Атата знал, что во многих вновь организованных колхозах дело не идет: много теряется оленей, волки травят, в пургу откалываются, плохо сохраняют молодняк во время отела. Такие вести его искренне огорчали, но, тем не менее, он считал, что со временем в колхозах заживут по-настоящему счастливо, как живут русские крестьяне в кинокартинах о счастливой колхозной жизни, которые в большом количестве привозили на Чукотку.
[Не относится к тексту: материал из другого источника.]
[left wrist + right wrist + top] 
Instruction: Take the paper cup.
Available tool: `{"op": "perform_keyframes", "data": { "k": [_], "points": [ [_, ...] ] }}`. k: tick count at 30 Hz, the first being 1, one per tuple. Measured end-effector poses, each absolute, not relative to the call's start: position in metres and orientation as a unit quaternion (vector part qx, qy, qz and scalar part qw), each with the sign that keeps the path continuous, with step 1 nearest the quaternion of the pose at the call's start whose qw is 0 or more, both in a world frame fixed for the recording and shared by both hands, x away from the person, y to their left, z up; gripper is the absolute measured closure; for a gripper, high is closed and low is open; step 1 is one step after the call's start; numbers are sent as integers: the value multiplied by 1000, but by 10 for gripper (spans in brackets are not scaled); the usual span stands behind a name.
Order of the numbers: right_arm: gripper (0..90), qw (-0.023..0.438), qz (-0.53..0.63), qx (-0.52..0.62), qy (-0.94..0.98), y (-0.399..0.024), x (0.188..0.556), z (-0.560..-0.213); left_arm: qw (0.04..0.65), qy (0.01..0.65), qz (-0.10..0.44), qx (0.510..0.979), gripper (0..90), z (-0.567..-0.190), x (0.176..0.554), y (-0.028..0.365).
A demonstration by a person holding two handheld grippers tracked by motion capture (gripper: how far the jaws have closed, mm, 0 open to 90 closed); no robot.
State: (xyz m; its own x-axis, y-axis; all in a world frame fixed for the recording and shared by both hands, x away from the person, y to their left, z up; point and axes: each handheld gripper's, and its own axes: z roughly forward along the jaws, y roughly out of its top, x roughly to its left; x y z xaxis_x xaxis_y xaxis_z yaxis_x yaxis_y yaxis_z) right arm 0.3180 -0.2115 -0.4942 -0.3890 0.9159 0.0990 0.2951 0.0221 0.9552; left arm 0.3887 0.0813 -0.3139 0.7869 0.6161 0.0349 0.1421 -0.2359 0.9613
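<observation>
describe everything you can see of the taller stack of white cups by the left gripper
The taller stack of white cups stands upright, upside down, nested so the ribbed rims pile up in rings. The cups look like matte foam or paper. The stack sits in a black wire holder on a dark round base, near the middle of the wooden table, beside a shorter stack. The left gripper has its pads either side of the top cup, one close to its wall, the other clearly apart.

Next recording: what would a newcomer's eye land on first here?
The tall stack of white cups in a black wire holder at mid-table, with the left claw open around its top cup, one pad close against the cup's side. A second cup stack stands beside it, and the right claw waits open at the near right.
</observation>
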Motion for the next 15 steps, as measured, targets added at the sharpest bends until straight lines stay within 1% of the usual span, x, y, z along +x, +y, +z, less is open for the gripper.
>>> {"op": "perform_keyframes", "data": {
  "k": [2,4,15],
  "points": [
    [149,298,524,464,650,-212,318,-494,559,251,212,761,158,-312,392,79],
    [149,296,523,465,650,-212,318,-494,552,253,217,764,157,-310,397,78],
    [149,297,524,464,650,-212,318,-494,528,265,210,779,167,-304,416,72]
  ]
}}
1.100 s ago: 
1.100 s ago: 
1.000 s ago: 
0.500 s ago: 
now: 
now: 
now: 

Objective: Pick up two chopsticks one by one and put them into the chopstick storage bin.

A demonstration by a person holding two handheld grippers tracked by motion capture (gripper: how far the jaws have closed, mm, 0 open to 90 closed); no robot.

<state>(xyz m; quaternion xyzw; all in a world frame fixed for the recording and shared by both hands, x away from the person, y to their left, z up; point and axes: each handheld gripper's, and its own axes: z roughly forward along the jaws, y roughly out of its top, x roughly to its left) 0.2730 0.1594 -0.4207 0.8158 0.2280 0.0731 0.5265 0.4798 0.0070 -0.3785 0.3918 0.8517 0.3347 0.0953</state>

Атата собирался завернуть к Кымыету, но тот, будто чуя строгий спрос со стороны властей, откочевал на юг, ближе к Корякской земле.
Атата направил караван на запад, по следу стойбища Аренто. Через него он надеялся выйти на стойбище Ринто, которое он считал главной целью. Каждый раз, когда ему в голову приходила мысль о Ринто, он вспоминал и Анну Одинцову, ее удивительно смуглое для тангитанки лицо и ее глаза, как весеннее небо. Он даже помнил звучание ее голоса, как она отвечала на его вопросы, резко и отрывисто. Она утверждала, что общалась со студентами Института народов Севера в Ленинграде еще до войны. Но почему он ее не встретил там? Как случилось, что она прошла мимо его внимания? Она упоминала Выквова, Тынэтэгипа, бывших учителей, которые там работали — Петра Окорика, Георгия Меновщикова. Меновщиков некоторое время учительствовал в Уназике, и Атата его помнил как строгого человека, нещадно боровшегося с курильщиками. Первое время, когда Атата прибыл в Ленинград, он испугался громадности города, многочисленности его населения, шума и незнакомого запаха, который преследовал его везде. Уназик стоит на длинной галечной косе, далеко выдающейся в море. Откуда бы ни дул ветер, он всегда приносил свежее, чистое, морское дыхание. А в Ленинграде отвратительно пахло чем угодно — горячим металлом, автомобильным бензином, человеческим потом, испражнениями и мочой, несмотря на то, что люди там по крайней мере раз в неделю мылись в банях и справляли нужду в специальных комнатах. Но каким-то путем неприятный запах все равно вырывался наружу и заполнял большие помещения, улицы и трамвайные вагоны. Атата в первый же день приезда в Ленинград закашлял и мучился удушьем, пока не вернулся в родной Уназик. Многие студенты Института народов Севера, прибывшие со всего Севера России, уезжали образно после первого же года учебы из-за легочной болезни. Когда врач сказал, что Атате надо возвращаться на родину, многие завидовали ему.